§ TRY IT: From the first line to the last, restate the material word for word, omitting pictures.
________________
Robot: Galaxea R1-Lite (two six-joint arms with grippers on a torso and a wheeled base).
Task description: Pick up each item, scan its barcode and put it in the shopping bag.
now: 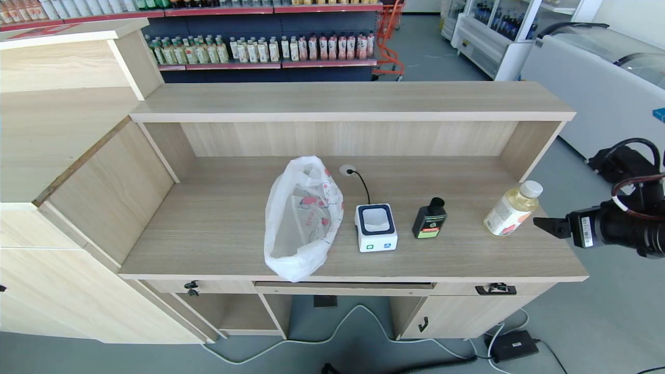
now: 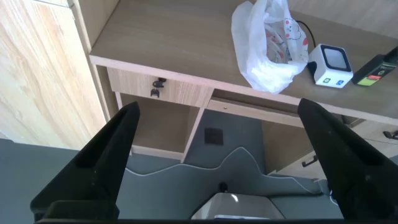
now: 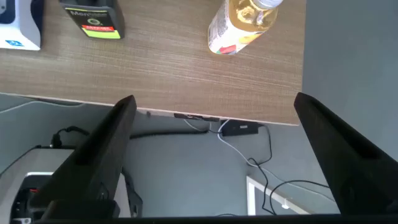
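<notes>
A white plastic shopping bag (image 1: 298,218) (image 2: 268,43) lies open on the wooden counter (image 1: 208,223), left of the white barcode scanner (image 1: 375,227) (image 2: 331,64) (image 3: 18,28). A black bottle (image 1: 430,218) (image 2: 376,68) (image 3: 93,18) stands right of the scanner. Farther right, a bottle of yellow liquid with a white cap (image 1: 511,209) (image 3: 242,25) stands near the counter's right end. My right gripper (image 1: 543,224) (image 3: 216,102) hangs open and empty just off that end, beside the yellow bottle. My left gripper (image 2: 219,109) is open and empty, low in front of the counter's front edge.
The counter has a raised back wall with a shelf (image 1: 353,101) on top and side walls. The scanner's cable (image 1: 362,184) runs to a hole at the back. A tall wooden cabinet (image 1: 57,130) stands at the left, a freezer (image 1: 597,78) at the right.
</notes>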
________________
§ TASK SOLUTION:
Robot: Galaxea R1-Lite (two six-joint arms with grippers on a torso and a wheeled base).
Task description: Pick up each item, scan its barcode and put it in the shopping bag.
now: 
now: 
now: 
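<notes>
A white plastic shopping bag (image 1: 298,218) (image 2: 268,43) lies open on the wooden counter (image 1: 208,223), left of the white barcode scanner (image 1: 375,227) (image 2: 331,64) (image 3: 18,28). A black bottle (image 1: 430,218) (image 2: 376,68) (image 3: 93,18) stands right of the scanner. Farther right, a bottle of yellow liquid with a white cap (image 1: 511,209) (image 3: 242,25) stands near the counter's right end. My right gripper (image 1: 543,224) (image 3: 216,102) hangs open and empty just off that end, beside the yellow bottle. My left gripper (image 2: 219,109) is open and empty, low in front of the counter's front edge.
The counter has a raised back wall with a shelf (image 1: 353,101) on top and side walls. The scanner's cable (image 1: 362,184) runs to a hole at the back. A tall wooden cabinet (image 1: 57,130) stands at the left, a freezer (image 1: 597,78) at the right.
</notes>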

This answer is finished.